BRIEF: Return, from the data that follows, each line that holds the word "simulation".
[Opening EXCERPTED RECORDS section]
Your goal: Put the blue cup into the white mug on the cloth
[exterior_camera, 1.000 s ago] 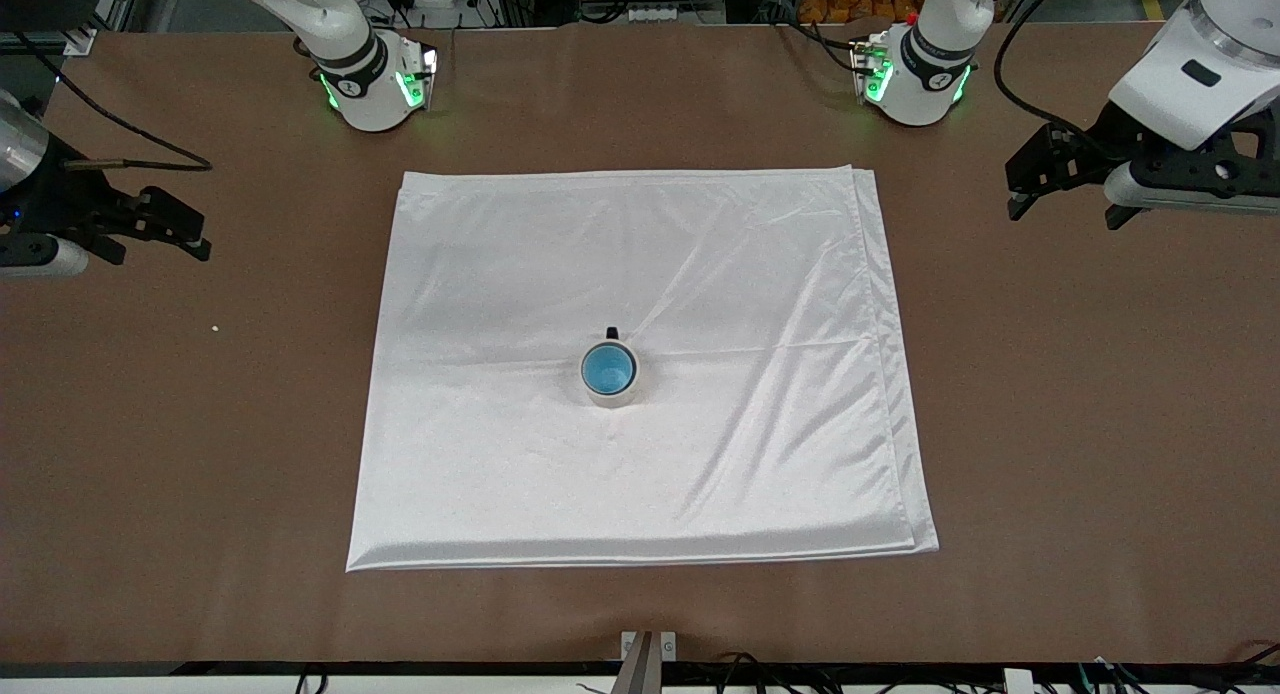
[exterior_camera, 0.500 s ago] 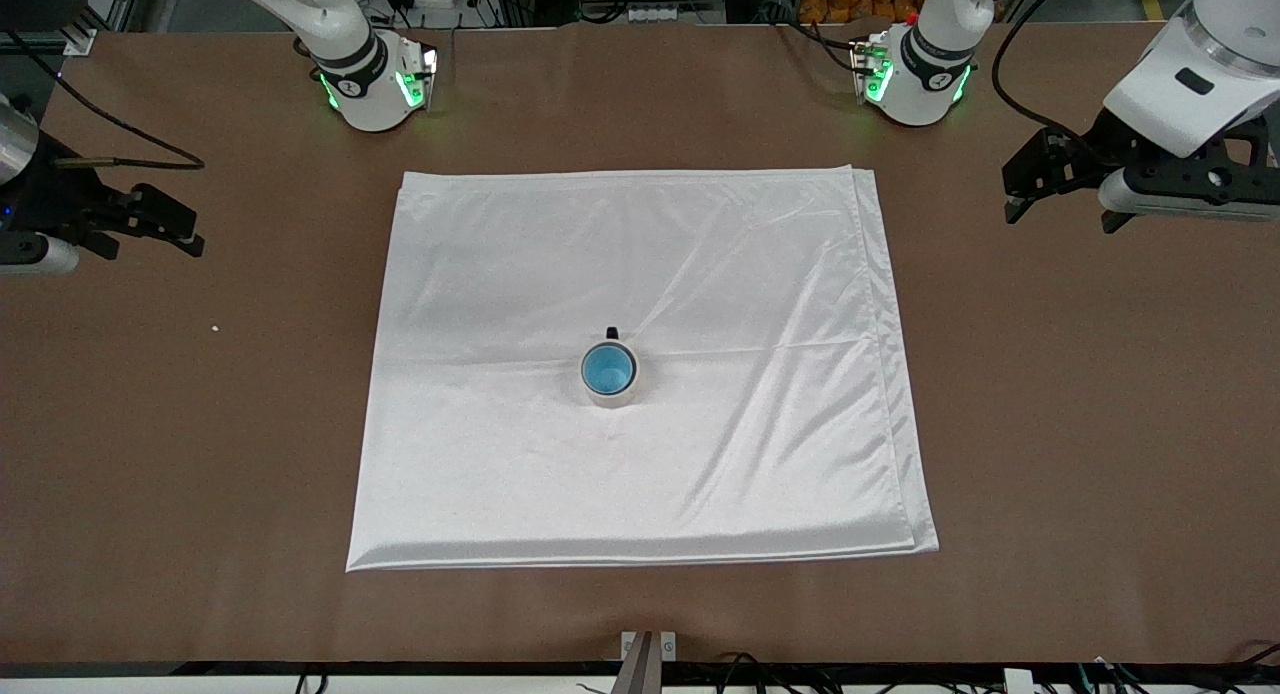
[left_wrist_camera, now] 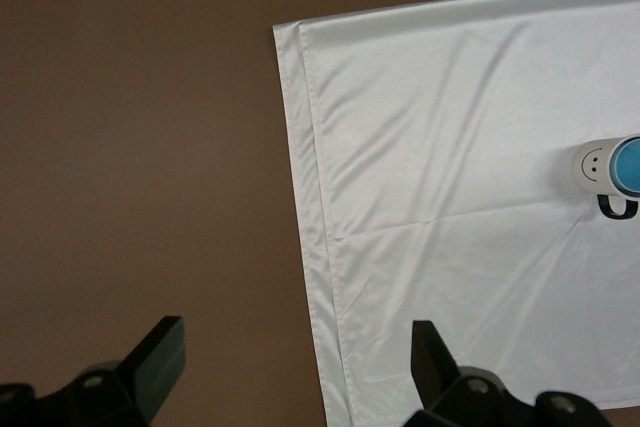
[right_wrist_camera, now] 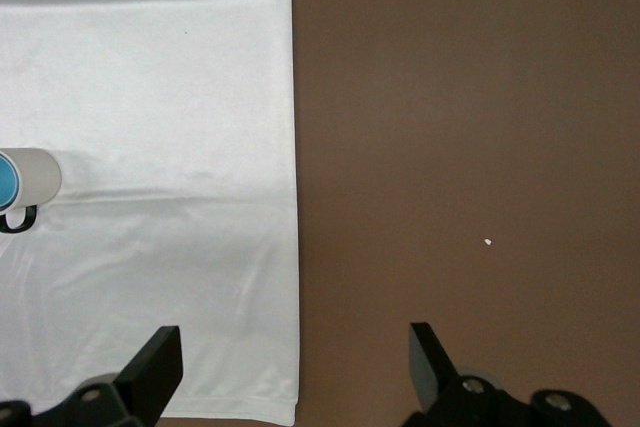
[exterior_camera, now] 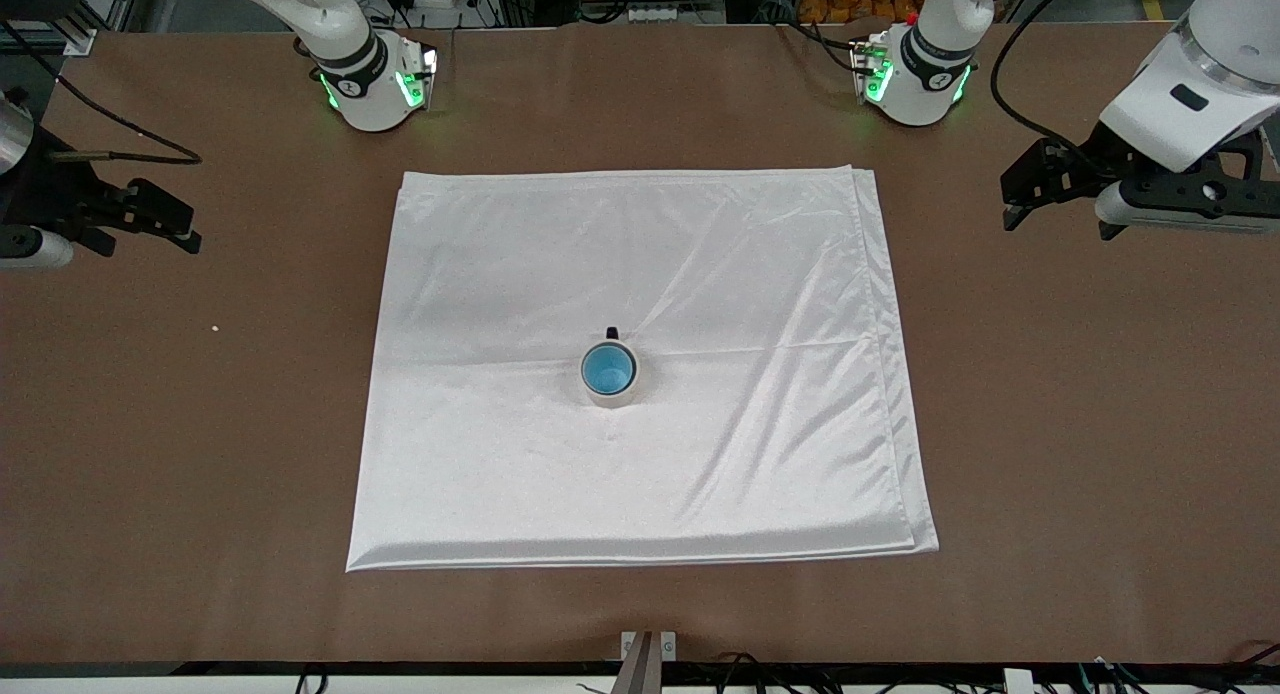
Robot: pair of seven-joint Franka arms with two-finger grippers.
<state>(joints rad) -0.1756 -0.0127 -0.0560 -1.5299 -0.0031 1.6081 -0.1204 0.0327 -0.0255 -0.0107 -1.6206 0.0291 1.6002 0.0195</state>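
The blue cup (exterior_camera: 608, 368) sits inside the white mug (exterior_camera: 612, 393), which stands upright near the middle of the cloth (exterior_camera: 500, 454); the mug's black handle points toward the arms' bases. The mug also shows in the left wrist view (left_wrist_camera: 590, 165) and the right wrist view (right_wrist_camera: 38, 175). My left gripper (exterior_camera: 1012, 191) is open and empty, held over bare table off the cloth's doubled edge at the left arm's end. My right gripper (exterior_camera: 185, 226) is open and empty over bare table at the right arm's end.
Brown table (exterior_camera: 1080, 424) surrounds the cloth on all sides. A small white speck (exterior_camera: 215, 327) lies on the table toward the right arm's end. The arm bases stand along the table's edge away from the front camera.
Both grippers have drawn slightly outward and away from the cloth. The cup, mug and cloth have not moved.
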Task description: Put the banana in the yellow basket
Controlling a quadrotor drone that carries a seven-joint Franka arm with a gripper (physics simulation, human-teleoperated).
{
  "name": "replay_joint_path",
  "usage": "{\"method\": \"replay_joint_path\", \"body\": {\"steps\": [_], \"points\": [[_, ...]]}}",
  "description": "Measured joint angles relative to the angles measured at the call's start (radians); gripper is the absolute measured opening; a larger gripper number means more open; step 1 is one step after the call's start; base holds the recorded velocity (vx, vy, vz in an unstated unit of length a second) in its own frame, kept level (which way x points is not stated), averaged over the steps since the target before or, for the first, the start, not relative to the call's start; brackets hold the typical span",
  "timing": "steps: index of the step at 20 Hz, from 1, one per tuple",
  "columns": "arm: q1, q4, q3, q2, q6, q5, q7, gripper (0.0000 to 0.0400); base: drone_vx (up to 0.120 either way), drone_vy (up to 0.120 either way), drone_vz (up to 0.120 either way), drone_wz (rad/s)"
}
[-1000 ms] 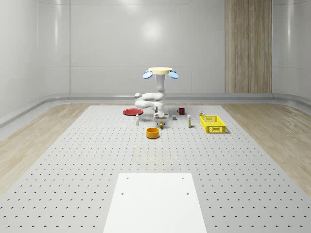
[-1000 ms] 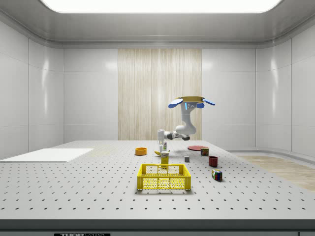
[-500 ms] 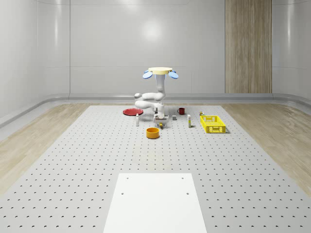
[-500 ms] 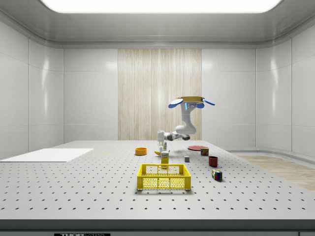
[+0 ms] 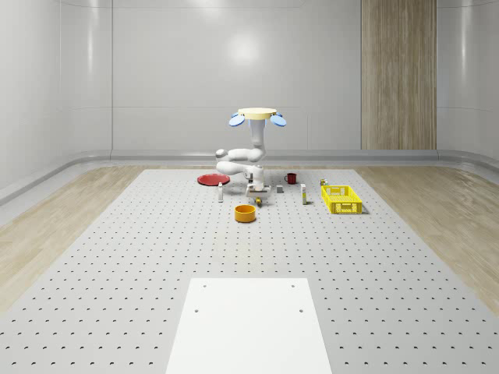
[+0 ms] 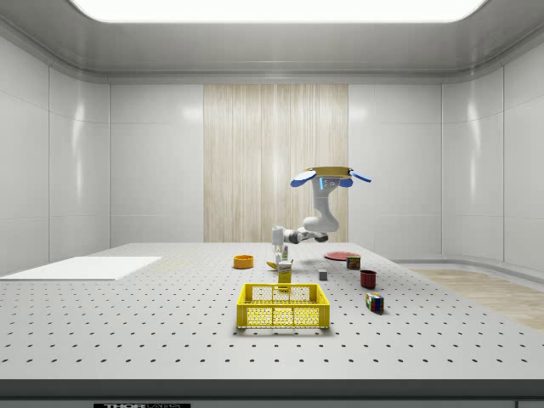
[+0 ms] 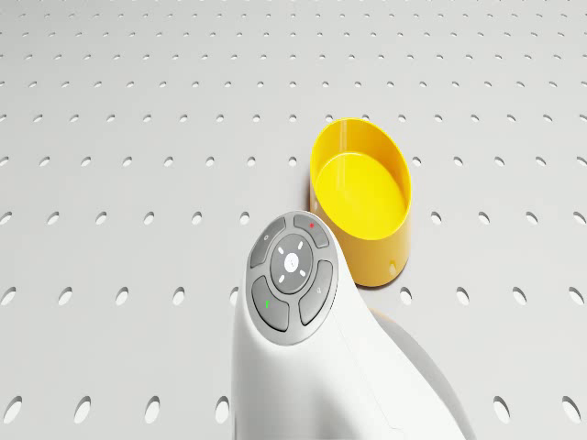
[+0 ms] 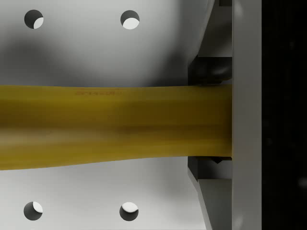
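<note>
Hovering over table (image 5: 156, 249), drone (image 5: 256, 115) w/ gripper (image 8: 211, 122) fingers (image 8: 206, 72) clamped on banana (image 8: 110, 125), beside orange bowl (image 7: 360, 197)

White walls (image 5: 179, 70), wood panel (image 5: 398, 74), perforated floor (image 5: 140, 257)

On the grey table with holes (image 5: 117, 257) there is one yellow wire basket (image 6: 283, 306), one round orange bowl (image 5: 245, 213), one flat red plate (image 5: 211, 180), one dark red mug (image 6: 368, 278), one long yellow banana (image 8: 110, 125), and maybe one coloured cube (image 6: 374, 302).
</note>
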Motion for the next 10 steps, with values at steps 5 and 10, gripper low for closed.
{"method": "replay_joint_path", "body": {"steps": [5,10], "points": [[0.001,-0.010,0.038,0.000,-0.014,0.036,0.007,0.0190,0.000,0.000,0.000,0.000],[0.002,-0.025,0.108,0.000,-0.038,0.103,0.020,0.0193,0.000,0.000,0.064,0.000]]}}
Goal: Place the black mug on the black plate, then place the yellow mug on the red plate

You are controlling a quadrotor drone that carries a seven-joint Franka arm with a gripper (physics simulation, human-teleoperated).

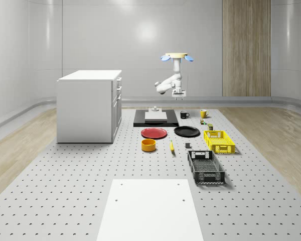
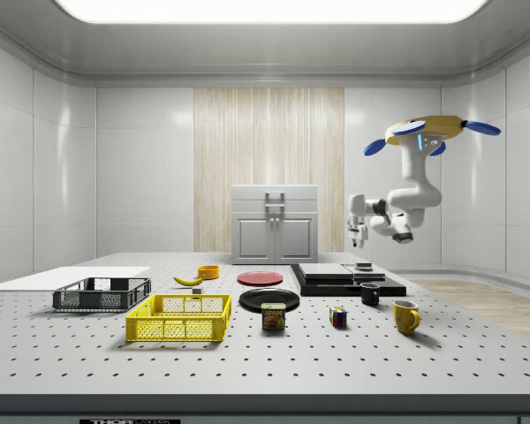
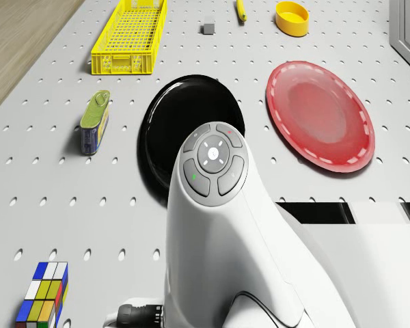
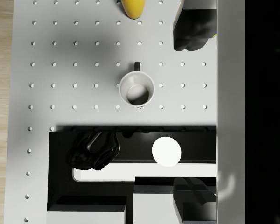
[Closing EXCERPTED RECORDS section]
REPLY:
Controlling a quadrotor drone that carries a seven-joint Franka arm with a gripper (physics simulation, human-teleoperated).
You are controlling a quadrotor drone that carries a seven-joint Franka arm with a gripper (physics simulation, human-teleoperated).

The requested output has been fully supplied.